Frances seemed to consider. There is something flattering to man’s strength, something consonant to his honourable pride, in the idea of becoming the providence of what he loves—feeding and clothing it, as God does the lilies of the field. So, to decide her resolution, I went on:—
“Life has been painful and laborious enough to you so far, Frances; you require complete rest; your twelve hundred francs would not form a very important addition to our income, and what sacrifice of comfort to earn it! Relinquish your labours: you must be weary, and let me have the happiness of giving you rest.”
I am not sure whether Frances had accorded due attention to my harangue; instead of answering me with her usual respectful promptitude, she only sighed and said,—
“How rich you are, monsieur!” and then she stirred uneasy in my arms. “Three thousand francs!” she murmured, “While I get only twelve hundred!” She went on faster. “However, it must be so for the present; and, monsieur, were you not saying something about my giving up my place? Oh no! I shall hold it fast;” and her little fingers emphatically tightened on mine.
“Think of my marrying you to be kept by you, monsieur! I could not do it; and how dull my days would be! You would be away teaching in close, noisy school-rooms, from morning till evening, and I should be lingering at home, unemployed and solitary; I should get depressed and sullen, and you would soon tire of me.”
“Frances, you could read and study—two things you like so well.”
“Monsieur, I could not; I like a contemplative life, but I like an active life better; I must act in some way, and act with you. I have taken notice, monsieur, that people who are only in each other’s company for amusement, never really like each other so well, or esteem each other so highly, as those who work together, and perhaps suffer together.”
“You speak God’s truth,” said I at last, “and you shall have your own way, for it is the best way. Now, as a reward for such ready consent, give me a voluntary kiss.”
After some hesitation, natural to a novice in the art of kissing, she brought her lips into very shy and gentle contact with my forehead; I took the small gift as a loan, and repaid it promptly, and with generous interest.

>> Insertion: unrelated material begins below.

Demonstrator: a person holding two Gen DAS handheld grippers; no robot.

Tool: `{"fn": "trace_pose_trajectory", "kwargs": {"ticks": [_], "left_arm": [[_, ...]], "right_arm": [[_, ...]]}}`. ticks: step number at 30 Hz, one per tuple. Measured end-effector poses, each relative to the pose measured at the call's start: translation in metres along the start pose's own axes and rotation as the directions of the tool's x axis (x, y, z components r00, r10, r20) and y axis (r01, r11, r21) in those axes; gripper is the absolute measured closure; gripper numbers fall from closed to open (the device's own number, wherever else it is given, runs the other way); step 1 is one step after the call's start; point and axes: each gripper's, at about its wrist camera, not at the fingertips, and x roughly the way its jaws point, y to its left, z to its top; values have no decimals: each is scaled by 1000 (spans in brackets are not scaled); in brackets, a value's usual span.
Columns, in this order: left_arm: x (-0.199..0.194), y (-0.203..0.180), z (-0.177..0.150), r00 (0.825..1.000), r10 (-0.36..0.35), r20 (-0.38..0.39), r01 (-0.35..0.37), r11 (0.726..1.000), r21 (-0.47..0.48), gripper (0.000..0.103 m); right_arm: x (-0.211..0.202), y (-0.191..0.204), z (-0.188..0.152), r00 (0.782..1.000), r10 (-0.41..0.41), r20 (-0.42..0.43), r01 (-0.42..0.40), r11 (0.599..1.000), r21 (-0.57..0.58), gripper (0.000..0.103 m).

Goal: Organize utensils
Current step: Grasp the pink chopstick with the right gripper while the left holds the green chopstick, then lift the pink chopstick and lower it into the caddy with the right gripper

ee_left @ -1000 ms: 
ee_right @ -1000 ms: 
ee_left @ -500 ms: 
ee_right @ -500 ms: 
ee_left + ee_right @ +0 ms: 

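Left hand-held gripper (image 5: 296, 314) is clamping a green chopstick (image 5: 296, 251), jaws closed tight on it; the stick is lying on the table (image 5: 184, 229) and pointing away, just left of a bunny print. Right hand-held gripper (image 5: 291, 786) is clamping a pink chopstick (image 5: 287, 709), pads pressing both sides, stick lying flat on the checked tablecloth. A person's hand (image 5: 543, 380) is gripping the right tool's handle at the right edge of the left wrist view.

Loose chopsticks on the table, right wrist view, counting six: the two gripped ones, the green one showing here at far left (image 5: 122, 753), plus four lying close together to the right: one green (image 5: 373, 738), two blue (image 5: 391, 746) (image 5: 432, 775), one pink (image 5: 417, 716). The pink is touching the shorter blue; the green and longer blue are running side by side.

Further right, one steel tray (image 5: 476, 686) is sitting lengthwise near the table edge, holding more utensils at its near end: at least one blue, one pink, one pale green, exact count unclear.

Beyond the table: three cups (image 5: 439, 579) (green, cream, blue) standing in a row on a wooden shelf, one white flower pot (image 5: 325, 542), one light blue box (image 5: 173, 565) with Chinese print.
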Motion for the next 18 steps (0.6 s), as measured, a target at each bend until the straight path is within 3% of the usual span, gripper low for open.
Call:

I know not whether Frances was really much altered since the time I first saw her; but, as I looked at her now, I felt that she was singularly changed for me; the sad eye, the pale cheek, the dejected and joyless countenance I remembered as her early attributes, were quite gone, and now I saw a face dressed in graces; smile, dimple, and rosy tint rounded its contours and brightened its hues. I had been accustomed to nurse a flattering idea that my strong attachment to her proved some particular perspicacity in my nature; she was not handsome, she was not rich, she was not even accomplished, yet was she my life’s treasure; I must then be a man of peculiar discernment. To-night my eyes opened on the mistake I had made; I began to suspect that it was only my tastes which were unique, not my power of discovering and appreciating the superiority of moral worth over physical charms. For me Frances had physical charms: in her there was no deformity to get over; none of those prominent defects of eyes, teeth, complexion, shape, which hold at bay the admiration of the boldest male champions of intellect (for women can love a downright ugly man if he be but talented); had she been either “édentée, myope, rugueuse, ou bossue,” my feelings towards her might still have been kindly, but they could never have been impassioned; I had affection for the poor little misshapen Sylvie, but for her I could never have had love. It is true Frances’ mental points had been the first to interest me, and they still retained the strongest hold on my preference; but I liked the graces of her person too. I derived a pleasure, purely material, from contemplating the clearness of her brown eyes, the fairness of her fine skin, the purity of her well-set teeth, the proportion of her delicate form; and that pleasure I could ill have dispensed with. It appeared, then, that I too was a sensualist, in my temperate and fastidious way.